● Exercise brief
Write out the records again, exactly. Nothing may be dropped.

Data entries:
◆ ◆ ◆ ◆ ◆ ◆ ◆

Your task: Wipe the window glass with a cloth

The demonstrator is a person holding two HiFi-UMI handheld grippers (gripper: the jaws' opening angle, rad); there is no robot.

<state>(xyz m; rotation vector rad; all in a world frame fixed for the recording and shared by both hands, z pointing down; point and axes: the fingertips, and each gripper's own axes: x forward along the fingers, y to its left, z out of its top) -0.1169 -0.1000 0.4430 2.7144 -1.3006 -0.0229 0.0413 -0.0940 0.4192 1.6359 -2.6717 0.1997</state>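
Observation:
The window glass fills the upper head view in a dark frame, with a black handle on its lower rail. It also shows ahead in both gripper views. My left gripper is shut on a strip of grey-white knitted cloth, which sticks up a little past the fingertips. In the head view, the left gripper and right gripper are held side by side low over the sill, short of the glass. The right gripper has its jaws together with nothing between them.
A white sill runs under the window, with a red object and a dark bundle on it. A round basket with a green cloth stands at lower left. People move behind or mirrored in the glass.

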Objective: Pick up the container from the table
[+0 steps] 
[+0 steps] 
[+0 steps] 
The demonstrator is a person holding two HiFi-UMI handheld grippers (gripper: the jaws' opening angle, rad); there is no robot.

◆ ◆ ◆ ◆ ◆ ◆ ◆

● Result for this task
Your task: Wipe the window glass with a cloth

The demonstrator is a person holding two HiFi-UMI handheld grippers (gripper: the jaws' opening angle, rad); there is no robot.

<state>(xyz m; rotation vector rad; all in a world frame fixed for the recording and shared by both hands, z pointing down; point and axes: the fingertips, and each gripper's own axes: x forward along the fingers, y to its left, z out of its top) -0.1169 -0.1000 0.4430 2.7144 -1.3006 -0.0229 0.0413 -0.0940 0.4192 1.6359 -2.6717 0.1997</state>
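Observation:
The window glass fills the upper head view in a dark frame, with a black handle on its lower rail. It also shows ahead in both gripper views. My left gripper is shut on a strip of grey-white knitted cloth, which sticks up a little past the fingertips. In the head view, the left gripper and right gripper are held side by side low over the sill, short of the glass. The right gripper has its jaws together with nothing between them.
A white sill runs under the window, with a red object and a dark bundle on it. A round basket with a green cloth stands at lower left. People move behind or mirrored in the glass.
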
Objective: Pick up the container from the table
[+0 steps] 
[+0 steps] 
[+0 steps] 
The demonstrator is a person holding two HiFi-UMI handheld grippers (gripper: the jaws' opening angle, rad); there is no robot.

The exercise has been fully completed.